§ Assignment:
So that nothing is lost, write out all the lines below exactly.

§ Given data:
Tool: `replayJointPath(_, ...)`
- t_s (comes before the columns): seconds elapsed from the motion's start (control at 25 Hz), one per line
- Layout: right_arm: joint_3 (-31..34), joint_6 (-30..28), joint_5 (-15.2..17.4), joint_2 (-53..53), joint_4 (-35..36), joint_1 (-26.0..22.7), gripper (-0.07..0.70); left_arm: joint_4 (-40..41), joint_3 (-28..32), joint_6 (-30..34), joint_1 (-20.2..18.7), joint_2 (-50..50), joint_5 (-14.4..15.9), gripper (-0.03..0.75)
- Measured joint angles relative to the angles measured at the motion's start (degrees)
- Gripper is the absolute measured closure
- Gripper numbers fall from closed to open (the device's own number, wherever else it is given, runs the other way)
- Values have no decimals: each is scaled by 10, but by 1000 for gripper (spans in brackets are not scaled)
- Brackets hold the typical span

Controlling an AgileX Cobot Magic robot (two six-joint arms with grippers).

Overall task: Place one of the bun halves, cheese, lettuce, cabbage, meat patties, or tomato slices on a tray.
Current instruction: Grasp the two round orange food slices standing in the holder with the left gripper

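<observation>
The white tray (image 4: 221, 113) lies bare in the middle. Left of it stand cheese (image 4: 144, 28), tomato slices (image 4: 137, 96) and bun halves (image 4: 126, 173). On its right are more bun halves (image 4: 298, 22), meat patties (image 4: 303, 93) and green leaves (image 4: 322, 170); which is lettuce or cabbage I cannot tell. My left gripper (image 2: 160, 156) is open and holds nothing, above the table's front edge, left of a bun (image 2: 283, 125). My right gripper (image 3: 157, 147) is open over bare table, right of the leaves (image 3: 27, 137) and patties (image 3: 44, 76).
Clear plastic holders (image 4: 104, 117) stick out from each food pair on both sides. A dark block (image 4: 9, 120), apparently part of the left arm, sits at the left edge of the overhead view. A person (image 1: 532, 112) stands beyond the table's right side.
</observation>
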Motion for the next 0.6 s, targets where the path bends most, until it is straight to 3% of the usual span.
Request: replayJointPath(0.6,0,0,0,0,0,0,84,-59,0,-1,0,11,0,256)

§ Solution:
Tool: `replayJointPath(_, ...)`
- t_s (comes before the columns): seconds elapsed from the motion's start (control at 25 Hz), one per line
- Layout: right_arm: joint_3 (-31..34), joint_6 (-30..28), joint_5 (-15.2..17.4), joint_2 (-53..53), joint_4 (-35..36), joint_1 (-26.0..22.7), gripper (-0.07..0.70); left_arm: joint_4 (-40..41), joint_3 (-28..32), joint_6 (-30..34), joint_1 (-20.2..18.7), joint_2 (-50..50), joint_5 (-14.4..15.9), gripper (-0.03..0.75)
- Measured joint angles relative to the angles measured at the motion's start (degrees)
- Gripper is the absolute measured closure
- Gripper numbers fall from closed to open (the device's own number, wherever else it is given, runs the other way)
- Values have no decimals: each is scaled by 10, but by 1000 for gripper (spans in brackets are not scaled)
- Brackets hold the typical span

Controlling an AgileX Cobot Magic robot (two six-joint arms with grippers).

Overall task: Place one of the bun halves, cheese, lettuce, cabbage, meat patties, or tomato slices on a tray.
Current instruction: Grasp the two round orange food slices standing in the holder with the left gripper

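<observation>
The white tray (image 4: 221, 113) lies bare in the middle. Left of it stand cheese (image 4: 144, 28), tomato slices (image 4: 137, 96) and bun halves (image 4: 126, 173). On its right are more bun halves (image 4: 298, 22), meat patties (image 4: 303, 93) and green leaves (image 4: 322, 170); which is lettuce or cabbage I cannot tell. My left gripper (image 2: 160, 156) is open and holds nothing, above the table's front edge, left of a bun (image 2: 283, 125). My right gripper (image 3: 157, 147) is open over bare table, right of the leaves (image 3: 27, 137) and patties (image 3: 44, 76).
Clear plastic holders (image 4: 104, 117) stick out from each food pair on both sides. A dark block (image 4: 9, 120), apparently part of the left arm, sits at the left edge of the overhead view. A person (image 1: 532, 112) stands beyond the table's right side.
</observation>
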Motion for the next 0.6 s, targets where the path bends most, until it is straight to 3% of the usual span.
Request: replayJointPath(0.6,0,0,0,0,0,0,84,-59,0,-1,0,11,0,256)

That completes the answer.